TASK TO CARRY OUT: For this exercise, report every line of the material that includes "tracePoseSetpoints".

GIVEN MATERIAL:
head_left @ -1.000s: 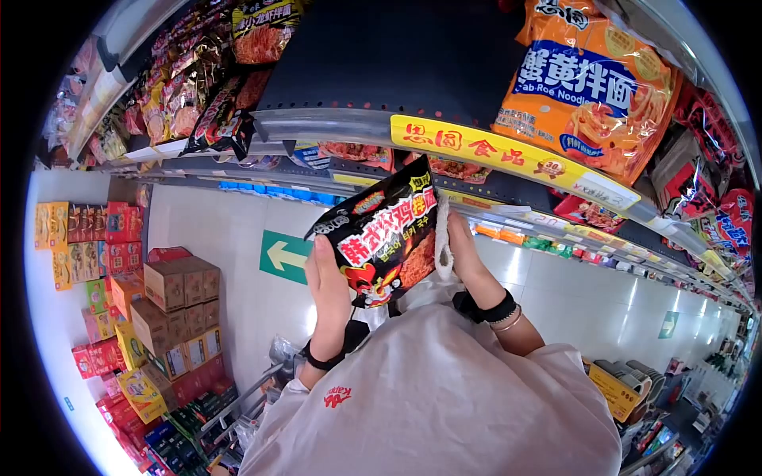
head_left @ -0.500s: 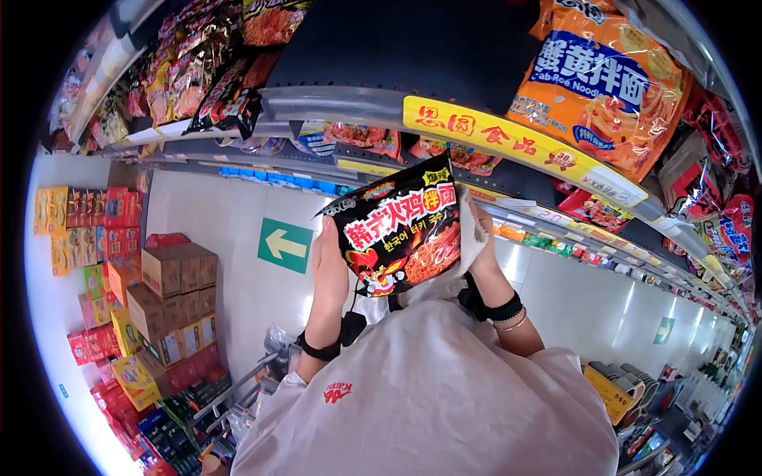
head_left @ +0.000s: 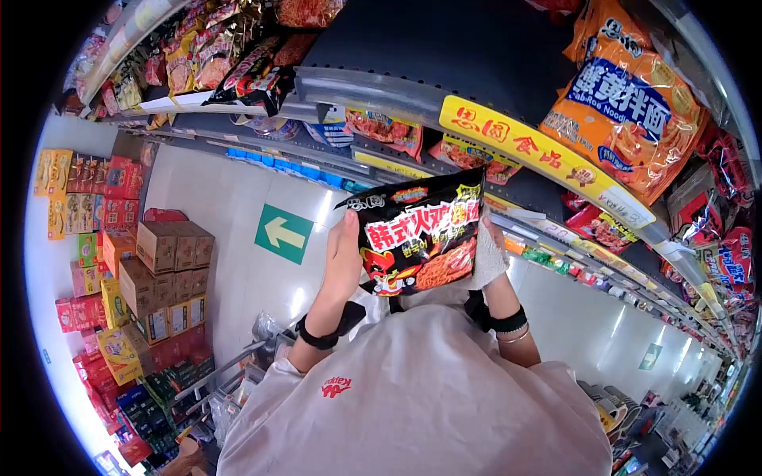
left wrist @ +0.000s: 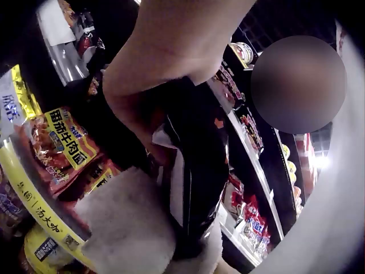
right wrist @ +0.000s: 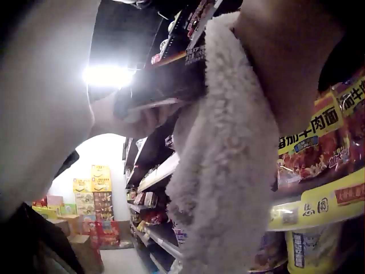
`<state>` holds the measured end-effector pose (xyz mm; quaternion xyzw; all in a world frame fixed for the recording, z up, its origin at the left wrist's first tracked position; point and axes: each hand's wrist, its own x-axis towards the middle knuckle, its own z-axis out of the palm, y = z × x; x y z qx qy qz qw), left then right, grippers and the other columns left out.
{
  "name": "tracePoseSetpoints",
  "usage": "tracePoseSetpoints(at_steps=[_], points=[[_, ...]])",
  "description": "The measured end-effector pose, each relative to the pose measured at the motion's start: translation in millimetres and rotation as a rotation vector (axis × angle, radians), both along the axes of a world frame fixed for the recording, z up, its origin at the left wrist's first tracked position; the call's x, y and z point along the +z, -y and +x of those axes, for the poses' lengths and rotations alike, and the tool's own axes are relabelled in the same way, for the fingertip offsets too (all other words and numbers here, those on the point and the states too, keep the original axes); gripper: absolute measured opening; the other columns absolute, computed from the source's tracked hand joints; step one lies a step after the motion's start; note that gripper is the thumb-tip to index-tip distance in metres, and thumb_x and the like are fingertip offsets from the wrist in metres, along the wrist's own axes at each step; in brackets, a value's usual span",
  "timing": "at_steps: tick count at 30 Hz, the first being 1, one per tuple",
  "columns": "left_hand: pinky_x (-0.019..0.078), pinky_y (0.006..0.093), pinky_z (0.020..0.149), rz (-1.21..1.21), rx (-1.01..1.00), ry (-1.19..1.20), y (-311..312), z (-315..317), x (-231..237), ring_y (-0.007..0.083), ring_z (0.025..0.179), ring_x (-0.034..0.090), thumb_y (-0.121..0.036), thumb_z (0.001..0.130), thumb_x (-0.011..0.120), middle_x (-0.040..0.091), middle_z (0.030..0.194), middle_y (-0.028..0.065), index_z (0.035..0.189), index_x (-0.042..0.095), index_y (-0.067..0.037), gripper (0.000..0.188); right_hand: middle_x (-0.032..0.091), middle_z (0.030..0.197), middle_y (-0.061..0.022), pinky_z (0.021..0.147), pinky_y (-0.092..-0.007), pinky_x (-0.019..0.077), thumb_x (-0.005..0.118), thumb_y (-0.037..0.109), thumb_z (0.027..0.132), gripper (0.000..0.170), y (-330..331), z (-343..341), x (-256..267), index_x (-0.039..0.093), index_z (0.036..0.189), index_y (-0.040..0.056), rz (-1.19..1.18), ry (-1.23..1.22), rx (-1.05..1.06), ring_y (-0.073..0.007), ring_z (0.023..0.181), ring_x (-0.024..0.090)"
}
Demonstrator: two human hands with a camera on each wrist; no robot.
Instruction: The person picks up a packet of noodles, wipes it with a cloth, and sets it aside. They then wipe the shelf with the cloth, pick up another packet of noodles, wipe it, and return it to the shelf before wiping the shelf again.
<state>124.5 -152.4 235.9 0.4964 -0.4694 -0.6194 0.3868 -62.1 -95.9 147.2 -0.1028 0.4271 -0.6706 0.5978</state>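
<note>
A black packet of instant noodles (head_left: 425, 238), with red and white lettering and a picture of noodles, is held in front of the chest in the head view. My left hand (head_left: 343, 258) grips its left side, thumb near the upper corner. At the right edge, my right hand (head_left: 493, 231) holds the packet together with a fluffy white cloth (head_left: 489, 270). That cloth partly hides the right fingers. In the left wrist view the packet (left wrist: 199, 165) appears dark and edge-on below the left hand (left wrist: 165, 63). The cloth (right wrist: 228, 148) fills the middle of the right wrist view.
Ahead runs a shelf edge with a yellow label strip (head_left: 516, 143). An orange noodle bag (head_left: 627, 111) stands on that shelf at right, and black noodle packets (head_left: 258, 75) lie at left. Stacked cartons (head_left: 163, 270) and a metal cart (head_left: 226, 369) are at the left.
The packet has moved right in the head view and turned its front more squarely to the camera, both hands moving with it. The shelf has shifted right in view, and more cloth shows beside the packet.
</note>
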Motion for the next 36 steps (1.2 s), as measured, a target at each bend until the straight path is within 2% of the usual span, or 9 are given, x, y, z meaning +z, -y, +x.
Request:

FINAL ANSWER:
  "name": "tracePoseSetpoints",
  "usage": "tracePoseSetpoints(at_steps=[_], points=[[_, ...]])",

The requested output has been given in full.